We are designing and prototyping a Java-based language called Deterministic Parallel Java, or DPJ. Our near-term goal for DPJ is to provide a test bed for our research into deterministic-by-default programming models. Our long-term goal is to provide a practical, usable parallel language. Our current DPJ design has the following prominent features:
Core Deterministic Language
Fork-Join Parallelism: Presently the language syntax supports fork-join parallelism (via foreach loops and cobegin blocks), though frameworks provide a way to add new control abstractions. Regions: DPJ’s determinism checking is fundamentally based on the concept of a region, or collection of memory locations. The programmer partitions the heap into regions by annotating classes. Classes are parametric, so that the same class can be instantiated with different regions.
DPJ’s regions are hierarchical, and they support sophisticated and novel ways of naming sets of regions, in patterns such as updates through arrays of references and divide-and-conquer traversals.

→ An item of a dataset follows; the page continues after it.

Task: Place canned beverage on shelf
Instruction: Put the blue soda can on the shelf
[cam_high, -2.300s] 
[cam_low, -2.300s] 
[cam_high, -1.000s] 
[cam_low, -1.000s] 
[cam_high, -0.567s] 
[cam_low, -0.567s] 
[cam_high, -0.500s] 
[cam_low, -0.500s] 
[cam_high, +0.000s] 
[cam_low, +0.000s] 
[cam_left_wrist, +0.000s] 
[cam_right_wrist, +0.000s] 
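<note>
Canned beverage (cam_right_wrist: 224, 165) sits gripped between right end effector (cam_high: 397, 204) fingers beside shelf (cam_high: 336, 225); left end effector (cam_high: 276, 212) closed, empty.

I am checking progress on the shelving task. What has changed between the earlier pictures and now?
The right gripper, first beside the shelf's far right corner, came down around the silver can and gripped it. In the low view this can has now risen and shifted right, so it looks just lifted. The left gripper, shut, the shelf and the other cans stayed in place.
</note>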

Effect Summaries: The DPJ programmer annotates methods with effect summaries stating which regions are read and written by a method. The compiler uses the class types and method effect summaries to check that all concurrent (read, write) and (write, write) pairs of accesses to the same region are disjoint.
We have designed an interactive tool called DPJizer that automatically infers method effect summaries, given the region information.
Explicit Controlled Nondeterminism
DPJ supports explicit, controlled nondeterminism via parallel loops designated foreach_nd (where the “nd” is for “nondeterministic”) or parallel blocks designated cobegin_nd. Nondeterminism occurs only where explicitly called for via an _nd construct, so the language is deterministic by default. Further, the language enforces data race freedom and strong isolation, allowing modular reasoning about distinct parallel constructs, even if some are internally nondeterministic. It limits the possible executions of a program to serializations of coarse-grain parallel constructs — foreach, cobegin, and atomic blocks. This greatly reduces the interleavings that the programmer must reason about.
Object-Oriented Parallel Libraries and Frameworks
DPJ supports concurrent collections through a commutative annotation that tells the type system that a pair of methods may be safely run in parallel, even if those methods perform conflicting accesses to the same regions.
DPJ also supports object-oriented parallel frameworks, such as Java’s ParallelArray, through constrained effect polymorphism and other features. If a parallel framework is correctly implemented, then DPJ can provide a determinism guarantee for the user code.